US in bipartisan retreat from globalisation – Asian Media Report
In David Armstrong’s Asian media review this week: Biden insults close ally in protecting US interests. Plus: Indonesia becomes full member of BRICS; Myanmar resistance gaining wider control; Survival now Pentagon’s Pacific strategy; Yoon hiding behind barricade of buses and barbed wire; Jakarta launches free meals program.
13 January 2025
Joe Biden’s dying-days decision to reject Nippon Steel’s $A 22 billion bid to buy US Steel highlights the extent of America’s rush to protectionism, even at the cost of harming a crucial alliance.
The retreat is bipartisan: Donald Trump also opposed the deal.
A Bloomberg commentary published in The Japan Times says the decision highlights how sharply the US has turned away from the principles of globalisation.
In an extraordinary ruling, Biden earlier this month blocked a business bid by its most important military ally in Asia, allegedly on national security grounds. The Asahi Shimbun reported Nippon Steel as saying Biden offered no credible evidence of a national security problem.
Nippon Steel and US Steel have launched legal action, arguing they were denied due process and the transaction was blocked on political grounds. The Japan Times reported Nippon Steel chief Eiji Hashimoto as saying this was the best course of action. “There is no reason or need to give up,” he said.
The paper said in an editorial there was little explanation other than raw politics for Biden’s rejection of the takeover.
The editorial said: “Japan is an ally of the US. We are told regularly that we are the US’s most important partner in the Indo-Pacific. The idea that a major Japanese company… could pose a national security threat to the US renders those statements… meaningless.
“If serious, then the very notion of an alliance has been emptied of all significance.”
Global Times, an official Chinese newspaper, said Biden’s decision was a bitter pill for Japan.
“Washington fundamentally treats Japan as a subordinate,” the paper said.
“The implications extend beyond Japan.

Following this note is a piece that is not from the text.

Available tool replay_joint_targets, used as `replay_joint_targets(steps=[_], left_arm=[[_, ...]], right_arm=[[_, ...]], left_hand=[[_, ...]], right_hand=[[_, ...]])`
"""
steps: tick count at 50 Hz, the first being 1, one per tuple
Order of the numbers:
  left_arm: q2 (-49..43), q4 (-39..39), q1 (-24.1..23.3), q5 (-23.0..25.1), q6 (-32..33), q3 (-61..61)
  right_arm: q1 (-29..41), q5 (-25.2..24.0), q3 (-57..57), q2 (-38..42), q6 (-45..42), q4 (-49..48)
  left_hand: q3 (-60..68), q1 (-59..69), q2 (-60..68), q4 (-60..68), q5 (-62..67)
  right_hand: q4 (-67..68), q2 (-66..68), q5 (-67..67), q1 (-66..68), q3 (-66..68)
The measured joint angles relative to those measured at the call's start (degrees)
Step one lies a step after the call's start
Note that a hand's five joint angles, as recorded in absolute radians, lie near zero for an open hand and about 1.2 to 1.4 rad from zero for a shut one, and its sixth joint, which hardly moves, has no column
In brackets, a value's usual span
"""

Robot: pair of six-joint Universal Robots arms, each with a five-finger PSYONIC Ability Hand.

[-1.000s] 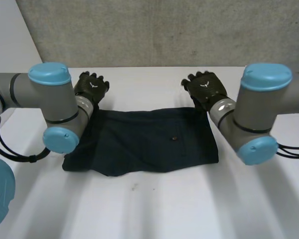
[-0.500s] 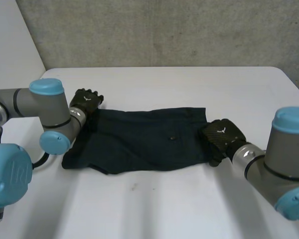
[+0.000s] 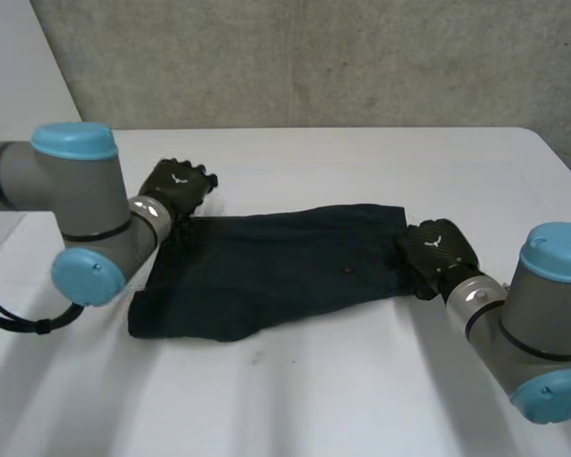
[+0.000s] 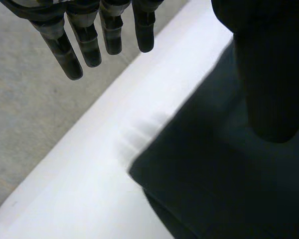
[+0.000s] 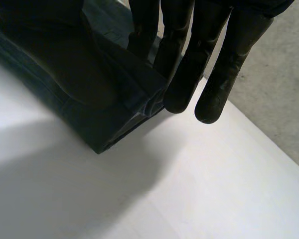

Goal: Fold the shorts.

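Change since half a second ago: right hand (image 3: 436,249) is sitting a little farther out along the table; the near right corner of the shorts (image 3: 276,271) is drawn up and away from the table's near edge. The left arm is swung closer over the left end.

- Shorts, dark: lying spread across the middle of the white table (image 3: 362,390), long side running left to right.
- Right hand: pinching the shorts' right edge, thumb lying on the cloth (image 5: 104,99) and fingers (image 5: 189,74) curling over its bunched corner, which is riding just above the table.
- Left hand (image 3: 176,186): hovering at the far left corner, relaxed and holding nothing; straight fingers (image 4: 89,45) are hanging past the cloth's edge, thumb (image 4: 269,74) above the cloth (image 4: 214,179).
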Motion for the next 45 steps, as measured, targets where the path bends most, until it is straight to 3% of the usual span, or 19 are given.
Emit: replay_joint_targets(steps=[12,19,23,30,39,45], left_arm=[[12.5,-0.3,0.4,0.7,-13.5,-6.8],[17.4,-0.2,0.4,1.0,-16.3,-12.1],[18.8,-0.2,0.4,0.9,-16.4,-14.2],[19.6,0.1,0.2,0.4,-16.5,-16.6],[19.8,0.1,-0.2,0.0,-18.0,-17.4],[20.3,0.1,-0.3,0.0,-19.6,-17.2]], right_arm=[[-5.9,3.2,1.7,-6.0,-4.3,7.1],[-10.8,4.6,1.6,-10.0,-12.0,8.7],[-9.5,4.6,-0.2,-11.6,-16.0,8.7],[3.8,0.2,-7.1,-11.3,-19.4,8.3],[21.4,-14.8,-10.8,-1.6,-20.7,6.4],[24.4,-19.7,-10.6,1.8,-20.8,4.7]], left_hand=[[-0.9,-1.8,-0.8,-0.7,0.0],[-1.0,-1.8,-0.8,-0.7,0.0],[-0.9,-1.8,-0.8,-0.7,0.0],[-0.9,-1.8,-0.8,-0.7,0.0],[-0.9,-1.8,-0.8,-0.7,0.0],[-0.9,-1.8,-0.8,-0.7,0.0]], right_hand=[[0.0,0.0,0.0,0.0,0.0],[0.0,0.0,0.0,2.0,0.0],[0.0,0.0,0.1,2.0,0.0],[0.1,0.0,1.7,2.5,0.0],[0.1,0.0,2.5,3.9,0.0],[-4.5,-4.4,-1.5,-0.4,-4.6]])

The Biden administration’s move reinforces a growing perception that the US is prioritising its own economic security over the interests of its partners.”
Singapore’s The Straits Times published a Bloomberg analysis saying that in preparing the executive order to block the deal staffers seemed to have accidentally copied and pasted the title of an earlier order, this one concerning a Chinese company.

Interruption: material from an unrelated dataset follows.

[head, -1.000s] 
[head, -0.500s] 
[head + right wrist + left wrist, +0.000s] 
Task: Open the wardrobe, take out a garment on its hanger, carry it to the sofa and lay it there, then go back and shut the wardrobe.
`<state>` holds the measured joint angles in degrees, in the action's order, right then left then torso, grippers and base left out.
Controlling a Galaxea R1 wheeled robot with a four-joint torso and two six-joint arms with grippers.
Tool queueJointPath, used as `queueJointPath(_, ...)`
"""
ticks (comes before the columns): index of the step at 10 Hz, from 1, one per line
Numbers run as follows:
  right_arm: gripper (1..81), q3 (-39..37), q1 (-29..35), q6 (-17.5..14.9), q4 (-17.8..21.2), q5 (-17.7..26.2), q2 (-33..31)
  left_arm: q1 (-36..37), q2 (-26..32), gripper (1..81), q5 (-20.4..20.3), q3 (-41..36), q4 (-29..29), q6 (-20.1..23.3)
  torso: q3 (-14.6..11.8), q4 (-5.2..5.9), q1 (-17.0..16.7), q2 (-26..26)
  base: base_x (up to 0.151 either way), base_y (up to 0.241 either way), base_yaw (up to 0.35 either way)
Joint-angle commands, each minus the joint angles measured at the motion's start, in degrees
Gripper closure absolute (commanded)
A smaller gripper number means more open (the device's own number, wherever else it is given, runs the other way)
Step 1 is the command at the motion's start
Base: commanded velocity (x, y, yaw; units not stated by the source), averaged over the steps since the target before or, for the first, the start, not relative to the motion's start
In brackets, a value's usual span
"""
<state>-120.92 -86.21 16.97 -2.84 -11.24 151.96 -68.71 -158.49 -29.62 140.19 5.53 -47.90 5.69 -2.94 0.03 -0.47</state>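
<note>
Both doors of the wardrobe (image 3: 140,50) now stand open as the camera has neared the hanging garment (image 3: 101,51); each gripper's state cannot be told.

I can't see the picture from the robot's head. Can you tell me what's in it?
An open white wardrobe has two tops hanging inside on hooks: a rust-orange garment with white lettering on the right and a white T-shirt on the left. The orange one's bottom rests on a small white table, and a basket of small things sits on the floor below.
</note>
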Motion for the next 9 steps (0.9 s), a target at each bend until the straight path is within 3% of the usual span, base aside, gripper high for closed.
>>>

“It sums up what many in Japan will be thinking of the administration’s baffling rejection of the deal – that as far as the US is concerned, Japan and China might be one and the same,” the article said.
“When it comes to naked political interests, it seems Japan is expendable. What national security risk could there possibly be from a country that houses more than 50,000 US troops?
“It’s an insult that won’t soon be forgotten.”
Global South group appoints first ASEAN member
Indonesia has become a full member of BRICS, the Global South economic grouping, in a sudden upgrade from its recently acquired partner status. It is the first Southeast Asian country to join the bloc.
Brazil, this year’s president of BRICS, said on Monday member states had approved Indonesia’s entry by consensus, making it the 10th full member.
An Indonesian bid to join BRICS was approved in 2023 but then president Joko Widodo decided not to pursue membership. The Diplomat, the online Asian newsmagazine, reported that Jokowi wanted to weigh the pros and cons of the move. But his successor, Prabowo Subianto, decided to seek full membership.
On January 1, nine countries, including Indonesia, Malaysia and Thailand, became BRICS partner countries. Indonesia was elevated to full membership on January 6.
The Jakarta Post reported the Indonesian Foreign Ministry welcomed the official full membership. The ministry said admission to BRICS was a milestone for Jakarta’s growing role in global affairs.
“Indonesia believes that BRICS provides a valuable platform for fostering South-South co-operation and ensuring that the voices and aspirations of developing countries are heard and reflected in global decision-making processes,” the ministry said.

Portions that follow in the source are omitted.